Catching Overfitting is Easier Than You Think

Let's say you are a newly hired quantitative researcher. You did great in your interviews, but now your chief investment officer wants to really put you to the test.

For your first test, your CIO gives you a dataset and requests you to find an alpha signal out of it. You get to work right away, wanting to prove yourself.

Knowing how scarce alpha is in the market, you work very diligently, going over the data dozens of times. You create various low-pass filters. You develop numerous factors and metrics. After working tirelessly, you eventually are able to build an alpha signal out of the data, and very proudly hand it to your CIO.

Now here's the thing, your CIO was very clever, she didn't give you just any dataset, she gave you a completely randomly generated dataset. Just a purely synthetic dataset with no discernable pattern whatsoever.

You've essentially fit your algorithm to pure noise. You have been completely fooled, and your CIO is not too pleased that his new analyst has been so easily fooled.

Let me give you a hypothetical to better illustrate this example. If you would have tracked each of your dozen or so back-tests, what you would have found is a normal distribution of backtests. Some backtests perform well, some perform poorly, but on average, they are centered about zero. I.e. they have zero alpha. If you are not tracking these, then you would be blissfully unaware of this distribution.

Every researcher is incentivized to maximize their return, so the ignorant quant will simply keep trying different backtests until they find really good performance. Unbeknownst to them, they have simply picked a backtest in the right-most tail of a random distribution centered about zero. They can expect zero return going forward.

This pitfall is more common than you think. it is essentially the main problem to be overcome in finance, separating signal from noise.

So how can a researcher defend against this? Well there are a few simple heuristics that you can guide you. I'll also mention a more complex technique to improve upon this concept.

The first robustness technique - often called the ranked long / short technique - is to take one of your factors, bucket the factor by strength of the signal and see how the return performance varies across the signal. You can create 5 buckets (quintiles), 10 buckets (deciles), etc, to create a histogram. Typically, if the signal is not random noise, what you should see is very negative return when the factor is weakest, and gradually increasing return up until a highly positive return when the factor is strongest (or vice versa if the factor has a negative signal). To generalize, you typically want to see a strong slope from one end of the histogram to the other. If the factor is random, what you will see is no discernable trend across the histogram.

A second robustness technique you can easily deploy is to generate minor variations of the factor in question. Let me give you an example. A common momentum lookback for long-term investing is to take a stock's return for the past 12 months. Simply go long the stocks with the highest 12 month return, and go short the stocks with the lowest 12 month return. What you will find is that your return will be very similar if you take a lookback of 13 months, or 11 months. This is a good sign and means that your signal is robust. I would go so far as to see the sensitivity of a large range of lookbacks to see where the sensitivities move in and out of positive return. What you don't want to see is a highly positive return in one lookback, and then flat or negative return in an adjacent lookback, that would be a clear sign that your factor is fit to noise.

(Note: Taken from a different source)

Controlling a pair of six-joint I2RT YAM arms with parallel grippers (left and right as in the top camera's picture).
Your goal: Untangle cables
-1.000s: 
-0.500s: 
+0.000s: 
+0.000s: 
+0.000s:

Here's one last technique, but I'll warn you that this one is more complex to carry out. Remember the hypothetical normal distribution we discussed previously, the one that was centered about zero. Well what if we could actually create that distribution in our research? One of the easiest ways to do this is through cross-validation. Cross-validation is a topic that deserves it's own post, but in summary, it involves splitting your data up into many different train and test sets, and creating a performance distribution of all these models. Using this technique you can easily extend your distribution to hundreds of model performances trained on different times throughout history, different assets and different factors. From this distribution you can begin to approximate the likelihood that your data is overfit. Typically you want to see a strong positive mean and median return, and a minimal negative tail distribution. This will ensure that your factors are robustness through time and market regime, and will provide an added assurance on out of sample performance.

In conclusion, the path to generating alpha is strewn with potential pitfalls. The primary risk of overfitting to noise can fool even the best quants. However, as highlighted, there are tools and techniques at your disposal to robustly test and validate strategies, ensuring they are grounded in true economic rationales and not merely statistical mirages. The ranked long / short technique, and the minor factor variation technique will provide a quick and dirty sanity check on the robustness of a factor. Furthermore, the sophisticated cross-validation technique will add an additional layer of fidelity and understanding. These techniques will help you lay the foundation for genuine, sustainable returns returns.